» **YOUR OBJECTIVE**:
Which lines of the data below include the string "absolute"? Return each of them.

--------------------------------------------------

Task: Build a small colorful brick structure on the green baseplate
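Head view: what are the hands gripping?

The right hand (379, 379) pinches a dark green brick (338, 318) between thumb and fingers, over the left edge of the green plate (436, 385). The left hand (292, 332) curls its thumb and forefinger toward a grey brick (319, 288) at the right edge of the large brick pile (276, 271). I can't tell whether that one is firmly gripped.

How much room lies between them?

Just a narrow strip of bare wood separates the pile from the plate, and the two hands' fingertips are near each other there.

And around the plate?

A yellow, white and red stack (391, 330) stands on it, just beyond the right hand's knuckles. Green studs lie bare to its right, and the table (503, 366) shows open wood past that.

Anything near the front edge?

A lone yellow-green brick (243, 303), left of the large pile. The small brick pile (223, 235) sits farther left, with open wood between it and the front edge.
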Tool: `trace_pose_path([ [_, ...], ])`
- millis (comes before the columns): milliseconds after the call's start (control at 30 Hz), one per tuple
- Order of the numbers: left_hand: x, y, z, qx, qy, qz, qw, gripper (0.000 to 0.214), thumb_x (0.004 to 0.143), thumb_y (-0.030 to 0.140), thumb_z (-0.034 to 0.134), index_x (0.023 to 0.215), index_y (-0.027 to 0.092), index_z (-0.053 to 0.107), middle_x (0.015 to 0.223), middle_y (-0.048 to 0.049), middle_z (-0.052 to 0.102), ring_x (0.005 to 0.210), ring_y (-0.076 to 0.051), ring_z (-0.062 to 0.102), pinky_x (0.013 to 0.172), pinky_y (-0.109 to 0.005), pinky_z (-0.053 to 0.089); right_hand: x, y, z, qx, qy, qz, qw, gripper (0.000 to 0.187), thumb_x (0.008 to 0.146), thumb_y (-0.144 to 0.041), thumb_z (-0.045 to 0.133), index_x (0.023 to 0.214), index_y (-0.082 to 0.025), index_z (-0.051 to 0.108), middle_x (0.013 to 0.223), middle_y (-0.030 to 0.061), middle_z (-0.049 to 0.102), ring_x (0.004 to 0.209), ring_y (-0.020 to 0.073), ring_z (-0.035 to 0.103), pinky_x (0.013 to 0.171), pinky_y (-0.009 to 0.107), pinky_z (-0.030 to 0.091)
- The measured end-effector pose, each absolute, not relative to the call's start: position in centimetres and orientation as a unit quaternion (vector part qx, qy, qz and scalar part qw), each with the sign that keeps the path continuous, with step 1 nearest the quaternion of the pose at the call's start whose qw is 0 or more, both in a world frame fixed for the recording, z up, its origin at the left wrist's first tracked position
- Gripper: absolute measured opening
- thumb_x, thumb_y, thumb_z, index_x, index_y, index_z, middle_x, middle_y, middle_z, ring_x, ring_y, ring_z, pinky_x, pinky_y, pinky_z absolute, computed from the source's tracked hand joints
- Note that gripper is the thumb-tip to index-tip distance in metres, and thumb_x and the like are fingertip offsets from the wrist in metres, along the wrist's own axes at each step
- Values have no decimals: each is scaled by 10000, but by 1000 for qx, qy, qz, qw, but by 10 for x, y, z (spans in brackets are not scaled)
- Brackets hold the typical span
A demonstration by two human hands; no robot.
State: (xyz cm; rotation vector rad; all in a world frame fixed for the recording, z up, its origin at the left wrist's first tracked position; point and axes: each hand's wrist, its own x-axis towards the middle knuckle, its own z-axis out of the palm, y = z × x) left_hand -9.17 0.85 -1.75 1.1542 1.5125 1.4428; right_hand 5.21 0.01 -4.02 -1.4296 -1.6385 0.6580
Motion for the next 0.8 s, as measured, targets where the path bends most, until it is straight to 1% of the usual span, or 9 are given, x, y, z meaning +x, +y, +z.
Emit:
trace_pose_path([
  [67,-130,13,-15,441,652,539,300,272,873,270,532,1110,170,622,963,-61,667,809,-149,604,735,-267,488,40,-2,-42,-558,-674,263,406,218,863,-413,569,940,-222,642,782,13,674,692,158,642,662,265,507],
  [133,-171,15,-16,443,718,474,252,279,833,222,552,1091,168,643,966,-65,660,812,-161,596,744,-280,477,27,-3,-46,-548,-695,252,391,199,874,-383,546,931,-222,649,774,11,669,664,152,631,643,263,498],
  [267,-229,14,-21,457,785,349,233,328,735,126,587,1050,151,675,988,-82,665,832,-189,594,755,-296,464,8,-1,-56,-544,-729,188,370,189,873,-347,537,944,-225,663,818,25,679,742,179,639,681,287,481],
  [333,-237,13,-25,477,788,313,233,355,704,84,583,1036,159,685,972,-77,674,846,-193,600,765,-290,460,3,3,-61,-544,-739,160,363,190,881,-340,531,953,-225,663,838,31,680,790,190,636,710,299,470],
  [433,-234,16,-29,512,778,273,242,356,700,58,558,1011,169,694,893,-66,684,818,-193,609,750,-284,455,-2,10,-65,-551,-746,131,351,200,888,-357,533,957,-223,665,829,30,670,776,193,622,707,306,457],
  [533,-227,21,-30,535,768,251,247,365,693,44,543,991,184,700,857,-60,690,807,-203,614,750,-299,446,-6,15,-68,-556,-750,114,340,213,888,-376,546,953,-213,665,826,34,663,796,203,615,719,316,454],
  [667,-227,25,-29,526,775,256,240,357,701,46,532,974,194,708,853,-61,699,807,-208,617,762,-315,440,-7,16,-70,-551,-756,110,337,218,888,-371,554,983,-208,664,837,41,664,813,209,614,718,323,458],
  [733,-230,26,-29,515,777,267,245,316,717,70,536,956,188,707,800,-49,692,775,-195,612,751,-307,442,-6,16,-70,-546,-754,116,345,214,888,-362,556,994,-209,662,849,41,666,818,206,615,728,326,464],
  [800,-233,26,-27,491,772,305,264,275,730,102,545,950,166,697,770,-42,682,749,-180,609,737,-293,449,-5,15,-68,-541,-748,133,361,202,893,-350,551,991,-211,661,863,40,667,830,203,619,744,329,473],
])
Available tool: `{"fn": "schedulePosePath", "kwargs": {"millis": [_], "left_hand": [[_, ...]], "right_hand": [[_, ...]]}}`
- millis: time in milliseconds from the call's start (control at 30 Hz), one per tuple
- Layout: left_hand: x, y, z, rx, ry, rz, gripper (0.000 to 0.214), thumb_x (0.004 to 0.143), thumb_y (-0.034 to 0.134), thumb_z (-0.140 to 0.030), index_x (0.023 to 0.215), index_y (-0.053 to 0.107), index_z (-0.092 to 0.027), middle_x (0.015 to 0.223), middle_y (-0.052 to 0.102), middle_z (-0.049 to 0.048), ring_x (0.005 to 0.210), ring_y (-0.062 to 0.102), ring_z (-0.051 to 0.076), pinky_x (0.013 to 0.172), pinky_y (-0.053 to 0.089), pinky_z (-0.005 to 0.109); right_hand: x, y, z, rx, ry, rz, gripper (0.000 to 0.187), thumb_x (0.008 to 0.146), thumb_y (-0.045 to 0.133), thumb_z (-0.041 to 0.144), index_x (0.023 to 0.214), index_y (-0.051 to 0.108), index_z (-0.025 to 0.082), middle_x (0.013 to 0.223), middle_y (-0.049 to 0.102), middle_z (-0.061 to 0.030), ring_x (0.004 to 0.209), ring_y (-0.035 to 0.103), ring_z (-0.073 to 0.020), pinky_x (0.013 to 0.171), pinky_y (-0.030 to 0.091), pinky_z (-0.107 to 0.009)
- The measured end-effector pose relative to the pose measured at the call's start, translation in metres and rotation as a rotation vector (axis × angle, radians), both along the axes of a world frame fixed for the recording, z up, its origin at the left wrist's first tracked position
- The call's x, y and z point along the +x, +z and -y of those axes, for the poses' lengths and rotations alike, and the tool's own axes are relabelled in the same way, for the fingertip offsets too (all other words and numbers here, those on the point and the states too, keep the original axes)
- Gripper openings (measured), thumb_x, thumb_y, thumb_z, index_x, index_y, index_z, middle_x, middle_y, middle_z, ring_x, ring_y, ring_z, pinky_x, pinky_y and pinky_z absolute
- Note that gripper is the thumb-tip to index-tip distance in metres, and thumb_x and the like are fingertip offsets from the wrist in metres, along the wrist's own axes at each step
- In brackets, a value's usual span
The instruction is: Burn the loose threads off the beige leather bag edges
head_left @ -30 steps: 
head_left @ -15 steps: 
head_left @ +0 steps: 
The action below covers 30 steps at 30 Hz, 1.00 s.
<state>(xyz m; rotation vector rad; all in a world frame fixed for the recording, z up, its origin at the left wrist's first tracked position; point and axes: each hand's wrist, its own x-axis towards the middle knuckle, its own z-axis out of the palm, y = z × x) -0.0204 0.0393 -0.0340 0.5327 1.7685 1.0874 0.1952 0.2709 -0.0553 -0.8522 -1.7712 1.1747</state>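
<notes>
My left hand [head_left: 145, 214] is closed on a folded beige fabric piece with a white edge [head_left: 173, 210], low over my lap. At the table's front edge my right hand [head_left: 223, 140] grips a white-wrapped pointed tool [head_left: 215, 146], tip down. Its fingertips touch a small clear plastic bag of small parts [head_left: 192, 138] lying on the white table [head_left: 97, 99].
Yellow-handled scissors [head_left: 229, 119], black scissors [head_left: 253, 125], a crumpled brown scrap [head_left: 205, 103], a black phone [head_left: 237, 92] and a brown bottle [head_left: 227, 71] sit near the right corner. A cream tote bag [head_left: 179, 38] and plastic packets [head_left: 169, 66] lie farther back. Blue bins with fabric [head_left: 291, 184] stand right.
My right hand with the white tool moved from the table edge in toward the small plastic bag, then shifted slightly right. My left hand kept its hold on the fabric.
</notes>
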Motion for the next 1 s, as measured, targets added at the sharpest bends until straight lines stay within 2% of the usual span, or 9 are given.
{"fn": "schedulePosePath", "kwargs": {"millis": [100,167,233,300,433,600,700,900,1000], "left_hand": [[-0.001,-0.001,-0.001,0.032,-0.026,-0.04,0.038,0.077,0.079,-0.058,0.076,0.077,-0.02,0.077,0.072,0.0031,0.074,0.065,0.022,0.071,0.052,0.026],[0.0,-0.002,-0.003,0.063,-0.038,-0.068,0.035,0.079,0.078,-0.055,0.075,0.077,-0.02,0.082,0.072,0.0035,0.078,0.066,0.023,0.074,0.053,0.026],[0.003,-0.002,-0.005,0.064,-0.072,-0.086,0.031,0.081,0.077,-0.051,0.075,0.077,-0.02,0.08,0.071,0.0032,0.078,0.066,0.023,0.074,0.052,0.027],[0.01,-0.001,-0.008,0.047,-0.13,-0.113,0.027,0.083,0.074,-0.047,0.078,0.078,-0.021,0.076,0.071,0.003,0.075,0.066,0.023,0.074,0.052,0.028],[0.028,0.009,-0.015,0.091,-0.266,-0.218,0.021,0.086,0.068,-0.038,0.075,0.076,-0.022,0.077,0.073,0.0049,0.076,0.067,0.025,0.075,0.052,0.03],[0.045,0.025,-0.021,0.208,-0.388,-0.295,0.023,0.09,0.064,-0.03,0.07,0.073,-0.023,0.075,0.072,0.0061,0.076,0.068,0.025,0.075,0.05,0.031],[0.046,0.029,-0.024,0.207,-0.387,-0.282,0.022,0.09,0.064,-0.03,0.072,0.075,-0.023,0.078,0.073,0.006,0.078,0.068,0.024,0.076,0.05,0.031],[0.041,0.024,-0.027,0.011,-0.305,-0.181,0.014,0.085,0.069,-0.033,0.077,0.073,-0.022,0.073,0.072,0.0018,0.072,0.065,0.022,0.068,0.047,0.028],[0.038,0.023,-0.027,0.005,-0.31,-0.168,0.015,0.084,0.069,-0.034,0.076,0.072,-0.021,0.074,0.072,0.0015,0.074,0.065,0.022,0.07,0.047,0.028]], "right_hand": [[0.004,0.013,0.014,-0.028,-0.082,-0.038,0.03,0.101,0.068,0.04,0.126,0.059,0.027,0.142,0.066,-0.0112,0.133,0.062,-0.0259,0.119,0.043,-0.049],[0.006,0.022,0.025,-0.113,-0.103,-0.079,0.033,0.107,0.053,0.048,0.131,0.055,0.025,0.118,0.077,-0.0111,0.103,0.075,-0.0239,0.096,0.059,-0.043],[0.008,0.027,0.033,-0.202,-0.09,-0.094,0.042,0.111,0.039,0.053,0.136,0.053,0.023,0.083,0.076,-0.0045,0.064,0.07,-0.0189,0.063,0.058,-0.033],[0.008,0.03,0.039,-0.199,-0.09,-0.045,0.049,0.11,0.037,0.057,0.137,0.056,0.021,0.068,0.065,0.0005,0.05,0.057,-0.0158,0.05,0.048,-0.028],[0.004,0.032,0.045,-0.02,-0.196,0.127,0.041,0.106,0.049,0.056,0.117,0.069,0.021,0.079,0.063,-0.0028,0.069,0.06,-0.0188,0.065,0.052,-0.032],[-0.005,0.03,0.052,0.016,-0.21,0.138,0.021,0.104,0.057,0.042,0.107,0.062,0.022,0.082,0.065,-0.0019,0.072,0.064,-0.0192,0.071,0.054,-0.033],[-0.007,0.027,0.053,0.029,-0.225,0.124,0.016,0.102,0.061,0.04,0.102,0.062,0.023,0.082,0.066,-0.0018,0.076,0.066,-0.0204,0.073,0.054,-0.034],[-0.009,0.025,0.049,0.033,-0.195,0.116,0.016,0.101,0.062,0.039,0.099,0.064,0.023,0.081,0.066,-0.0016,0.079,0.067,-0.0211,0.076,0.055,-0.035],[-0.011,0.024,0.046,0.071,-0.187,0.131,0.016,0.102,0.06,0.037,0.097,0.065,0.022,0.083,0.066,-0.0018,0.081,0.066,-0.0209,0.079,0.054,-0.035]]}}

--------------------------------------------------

» **EXPECTED ANSWER**:
- The measured end-effector pose, each absolute, not relative to the call's start: position in centimetres and orientation as a unit quaternion (vector part qx, qy, qz and scalar part qw), each with the sign that keeps the path continuous, with step 1 nearest the quaternion of the pose at the call's start whose qw is 0 or more, both in a world frame fixed for the recording, z up, its origin at the left wrist's first tracked position
- Gripper: absolute measured opening
- thumb_x, thumb_y, thumb_z, index_x, index_y, index_z, middle_x, middle_y, middle_z, ring_x, ring_y, ring_z, pinky_x, pinky_y, pinky_z absolute, computed from the source's tracked hand joints
- Gripper openings (measured), thumb_x, thumb_y, thumb_z, index_x, index_y, index_z, middle_x, middle_y, middle_z, ring_x, ring_y, ring_z, pinky_x, pinky_y and pinky_z absolute

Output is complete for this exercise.